_TASK TO COMPLETE_
Go through the material line by line and copy each one with the word "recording".
□ □ □
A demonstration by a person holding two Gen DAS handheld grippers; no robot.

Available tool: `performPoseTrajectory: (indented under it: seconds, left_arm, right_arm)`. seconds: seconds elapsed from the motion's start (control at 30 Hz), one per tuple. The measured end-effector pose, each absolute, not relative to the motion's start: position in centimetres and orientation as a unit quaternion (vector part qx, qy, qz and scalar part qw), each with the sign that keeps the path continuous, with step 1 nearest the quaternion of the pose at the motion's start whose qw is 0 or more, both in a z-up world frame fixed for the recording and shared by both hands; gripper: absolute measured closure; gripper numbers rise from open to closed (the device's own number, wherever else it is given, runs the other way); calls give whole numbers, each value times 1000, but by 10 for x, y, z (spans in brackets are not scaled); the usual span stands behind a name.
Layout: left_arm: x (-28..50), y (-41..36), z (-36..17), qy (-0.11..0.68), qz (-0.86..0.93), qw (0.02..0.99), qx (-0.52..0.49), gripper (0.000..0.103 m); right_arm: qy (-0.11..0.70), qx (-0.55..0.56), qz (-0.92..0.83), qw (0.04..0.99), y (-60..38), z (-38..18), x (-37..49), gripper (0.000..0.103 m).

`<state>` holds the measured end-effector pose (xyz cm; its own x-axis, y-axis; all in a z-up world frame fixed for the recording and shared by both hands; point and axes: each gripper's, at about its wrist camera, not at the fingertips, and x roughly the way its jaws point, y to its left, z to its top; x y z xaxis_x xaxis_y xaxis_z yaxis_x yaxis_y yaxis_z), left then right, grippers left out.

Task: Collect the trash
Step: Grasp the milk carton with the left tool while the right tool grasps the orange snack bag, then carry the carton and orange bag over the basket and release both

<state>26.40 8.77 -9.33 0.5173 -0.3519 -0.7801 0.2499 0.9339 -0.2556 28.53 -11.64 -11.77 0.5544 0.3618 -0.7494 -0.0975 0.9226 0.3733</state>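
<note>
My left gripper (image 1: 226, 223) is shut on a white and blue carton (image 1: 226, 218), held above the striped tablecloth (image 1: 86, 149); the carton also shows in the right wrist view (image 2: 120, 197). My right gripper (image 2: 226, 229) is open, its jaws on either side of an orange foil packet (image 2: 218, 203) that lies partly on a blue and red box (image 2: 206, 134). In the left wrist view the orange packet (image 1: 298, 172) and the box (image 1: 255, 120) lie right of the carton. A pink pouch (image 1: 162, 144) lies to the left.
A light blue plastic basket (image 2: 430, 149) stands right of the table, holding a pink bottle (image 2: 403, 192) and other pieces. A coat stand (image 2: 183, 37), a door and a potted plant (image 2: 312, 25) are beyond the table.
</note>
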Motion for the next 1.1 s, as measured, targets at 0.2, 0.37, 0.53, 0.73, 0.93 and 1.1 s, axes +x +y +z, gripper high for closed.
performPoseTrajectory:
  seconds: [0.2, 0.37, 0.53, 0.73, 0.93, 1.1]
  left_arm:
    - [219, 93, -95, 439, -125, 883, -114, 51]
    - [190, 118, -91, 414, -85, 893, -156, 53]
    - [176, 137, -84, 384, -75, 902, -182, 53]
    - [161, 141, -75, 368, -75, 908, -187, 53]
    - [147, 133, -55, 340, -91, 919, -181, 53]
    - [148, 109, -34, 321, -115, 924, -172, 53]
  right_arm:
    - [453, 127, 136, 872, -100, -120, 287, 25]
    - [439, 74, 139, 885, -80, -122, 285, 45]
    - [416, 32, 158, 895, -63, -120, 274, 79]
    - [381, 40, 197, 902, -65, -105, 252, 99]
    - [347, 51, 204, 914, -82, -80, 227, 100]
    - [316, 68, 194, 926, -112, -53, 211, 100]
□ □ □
_RESPONSE TO THIS EXERCISE_
Available tool: `performPoseTrajectory: (indented under it: seconds, left_arm, right_arm)`. seconds: seconds elapsed from the motion's start (control at 30 Hz), one per tuple. The measured end-effector pose, each absolute, not relative to the motion's start: position in centimetres and orientation as a unit quaternion (vector part qx, qy, qz and scalar part qw), each with the sign that keeps the path continuous, with step 1 nearest the quaternion of the pose at the motion's start whose qw is 0 or more, both in a z-up world frame fixed for the recording and shared by both hands; gripper: absolute measured closure; gripper numbers rise from open to closed (the device's own number, wherever else it is given, runs the other way); calls give whole numbers, each value times 1000, but by 10 for x, y, z (spans in brackets are not scaled); the usual span stands behind a name.
`<state>` holds the measured end-effector pose (xyz cm; its own x-axis, y-axis; all in a z-up world frame fixed for the recording and shared by both hands; point and axes: each gripper's, at about its wrist camera, not at the fingertips, and x roughly the way its jaws point, y to its left, z to its top; x y z xaxis_x xaxis_y xaxis_z yaxis_x yaxis_y yaxis_z), left then right, grippers left out.

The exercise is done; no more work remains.